Exercise instructions ▸ Return, from the material below, each line in which "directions" occurs.

++++ Records ++++

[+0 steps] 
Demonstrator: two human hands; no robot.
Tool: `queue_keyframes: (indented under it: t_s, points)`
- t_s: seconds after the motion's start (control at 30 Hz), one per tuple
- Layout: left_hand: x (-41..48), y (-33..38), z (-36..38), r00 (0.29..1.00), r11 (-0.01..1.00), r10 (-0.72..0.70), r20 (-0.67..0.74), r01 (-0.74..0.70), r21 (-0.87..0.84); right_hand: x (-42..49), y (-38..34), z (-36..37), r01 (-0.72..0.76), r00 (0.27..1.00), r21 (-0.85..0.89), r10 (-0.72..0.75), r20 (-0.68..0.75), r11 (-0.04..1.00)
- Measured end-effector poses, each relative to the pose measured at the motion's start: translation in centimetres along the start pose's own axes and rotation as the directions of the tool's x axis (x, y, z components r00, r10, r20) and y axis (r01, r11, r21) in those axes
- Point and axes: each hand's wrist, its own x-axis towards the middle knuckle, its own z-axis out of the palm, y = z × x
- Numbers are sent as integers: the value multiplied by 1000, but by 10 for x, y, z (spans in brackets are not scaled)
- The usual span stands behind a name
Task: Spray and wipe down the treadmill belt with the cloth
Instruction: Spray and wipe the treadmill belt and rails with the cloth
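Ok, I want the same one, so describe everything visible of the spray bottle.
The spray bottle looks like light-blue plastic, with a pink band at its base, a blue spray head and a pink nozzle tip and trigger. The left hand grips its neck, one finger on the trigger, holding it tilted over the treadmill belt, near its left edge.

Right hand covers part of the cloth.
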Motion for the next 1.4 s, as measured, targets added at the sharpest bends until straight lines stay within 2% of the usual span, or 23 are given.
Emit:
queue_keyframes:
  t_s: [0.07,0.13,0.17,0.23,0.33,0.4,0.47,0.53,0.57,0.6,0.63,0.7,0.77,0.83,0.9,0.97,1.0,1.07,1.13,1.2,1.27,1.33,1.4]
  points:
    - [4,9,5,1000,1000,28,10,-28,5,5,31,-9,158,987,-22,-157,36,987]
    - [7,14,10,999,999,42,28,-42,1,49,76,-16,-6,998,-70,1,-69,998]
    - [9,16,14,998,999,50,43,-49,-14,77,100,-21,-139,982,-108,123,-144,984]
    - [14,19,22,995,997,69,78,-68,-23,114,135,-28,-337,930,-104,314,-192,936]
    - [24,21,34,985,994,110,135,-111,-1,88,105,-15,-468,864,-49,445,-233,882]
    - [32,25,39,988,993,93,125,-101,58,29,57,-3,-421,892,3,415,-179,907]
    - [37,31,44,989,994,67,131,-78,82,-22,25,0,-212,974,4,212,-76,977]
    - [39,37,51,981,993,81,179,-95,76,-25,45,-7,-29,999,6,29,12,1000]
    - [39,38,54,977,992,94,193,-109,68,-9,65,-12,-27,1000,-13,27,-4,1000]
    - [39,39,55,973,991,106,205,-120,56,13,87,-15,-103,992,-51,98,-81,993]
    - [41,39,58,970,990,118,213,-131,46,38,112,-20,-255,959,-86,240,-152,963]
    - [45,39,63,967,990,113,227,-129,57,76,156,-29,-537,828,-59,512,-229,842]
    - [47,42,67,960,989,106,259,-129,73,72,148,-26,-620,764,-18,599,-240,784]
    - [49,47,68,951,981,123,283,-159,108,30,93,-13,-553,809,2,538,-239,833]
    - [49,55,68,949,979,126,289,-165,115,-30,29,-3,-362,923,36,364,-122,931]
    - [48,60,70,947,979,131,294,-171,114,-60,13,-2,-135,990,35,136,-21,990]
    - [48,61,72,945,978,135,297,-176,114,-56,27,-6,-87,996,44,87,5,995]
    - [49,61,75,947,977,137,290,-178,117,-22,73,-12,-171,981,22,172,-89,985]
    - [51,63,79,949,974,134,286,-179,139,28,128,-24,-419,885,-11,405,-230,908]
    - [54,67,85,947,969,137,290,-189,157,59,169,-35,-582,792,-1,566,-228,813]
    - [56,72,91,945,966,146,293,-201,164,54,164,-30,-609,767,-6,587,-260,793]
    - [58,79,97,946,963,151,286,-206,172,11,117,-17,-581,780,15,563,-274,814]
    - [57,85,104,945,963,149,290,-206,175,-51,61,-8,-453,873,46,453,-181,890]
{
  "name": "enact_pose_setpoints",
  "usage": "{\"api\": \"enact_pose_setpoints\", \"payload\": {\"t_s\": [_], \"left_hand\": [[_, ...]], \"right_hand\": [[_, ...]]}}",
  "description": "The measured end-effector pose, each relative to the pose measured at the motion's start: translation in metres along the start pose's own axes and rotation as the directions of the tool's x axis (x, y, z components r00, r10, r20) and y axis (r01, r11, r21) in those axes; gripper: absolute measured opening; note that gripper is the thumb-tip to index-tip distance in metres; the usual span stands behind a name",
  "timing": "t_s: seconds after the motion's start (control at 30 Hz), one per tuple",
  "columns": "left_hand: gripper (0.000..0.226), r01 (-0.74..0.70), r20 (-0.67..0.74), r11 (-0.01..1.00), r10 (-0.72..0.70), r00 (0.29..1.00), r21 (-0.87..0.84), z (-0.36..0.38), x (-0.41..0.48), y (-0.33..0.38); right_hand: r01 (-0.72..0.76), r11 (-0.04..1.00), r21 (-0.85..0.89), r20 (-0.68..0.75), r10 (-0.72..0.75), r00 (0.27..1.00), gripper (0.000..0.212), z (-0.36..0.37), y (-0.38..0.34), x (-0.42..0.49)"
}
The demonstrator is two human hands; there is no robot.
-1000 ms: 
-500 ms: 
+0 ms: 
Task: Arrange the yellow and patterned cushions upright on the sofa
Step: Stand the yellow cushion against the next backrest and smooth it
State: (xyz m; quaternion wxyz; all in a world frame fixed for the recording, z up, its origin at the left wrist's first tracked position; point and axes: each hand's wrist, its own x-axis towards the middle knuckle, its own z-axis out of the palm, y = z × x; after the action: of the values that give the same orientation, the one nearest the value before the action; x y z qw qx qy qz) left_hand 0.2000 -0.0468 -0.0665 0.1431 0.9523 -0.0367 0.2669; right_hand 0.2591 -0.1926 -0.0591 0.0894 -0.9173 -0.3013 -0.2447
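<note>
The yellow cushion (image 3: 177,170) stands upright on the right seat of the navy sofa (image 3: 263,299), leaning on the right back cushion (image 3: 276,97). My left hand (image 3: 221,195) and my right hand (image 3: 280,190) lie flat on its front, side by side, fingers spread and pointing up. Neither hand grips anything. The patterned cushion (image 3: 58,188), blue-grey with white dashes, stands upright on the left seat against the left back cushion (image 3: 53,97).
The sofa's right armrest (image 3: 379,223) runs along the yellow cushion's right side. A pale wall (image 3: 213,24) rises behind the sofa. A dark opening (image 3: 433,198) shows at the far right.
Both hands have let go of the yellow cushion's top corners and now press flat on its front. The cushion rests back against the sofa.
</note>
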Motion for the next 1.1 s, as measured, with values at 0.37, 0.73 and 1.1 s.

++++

Expected answer ▸
- Measured end-effector poses, each relative to the pose measured at the motion's start: translation in centimetres along the start pose's own axes and rotation as the directions of the tool's x axis (x, y, z components r00, r10, r20) and y axis (r01, r11, r21) in those axes
  "description": "The measured end-effector pose, each relative to the pose measured at the motion's start: translation in metres along the start pose's own axes and rotation as the directions of the tool's x axis (x, y, z components r00, r10, r20) and y axis (r01, r11, r21) in those axes; gripper: absolute measured opening; note that gripper is the thumb-tip to index-tip distance in metres; the usual span stands behind a name",

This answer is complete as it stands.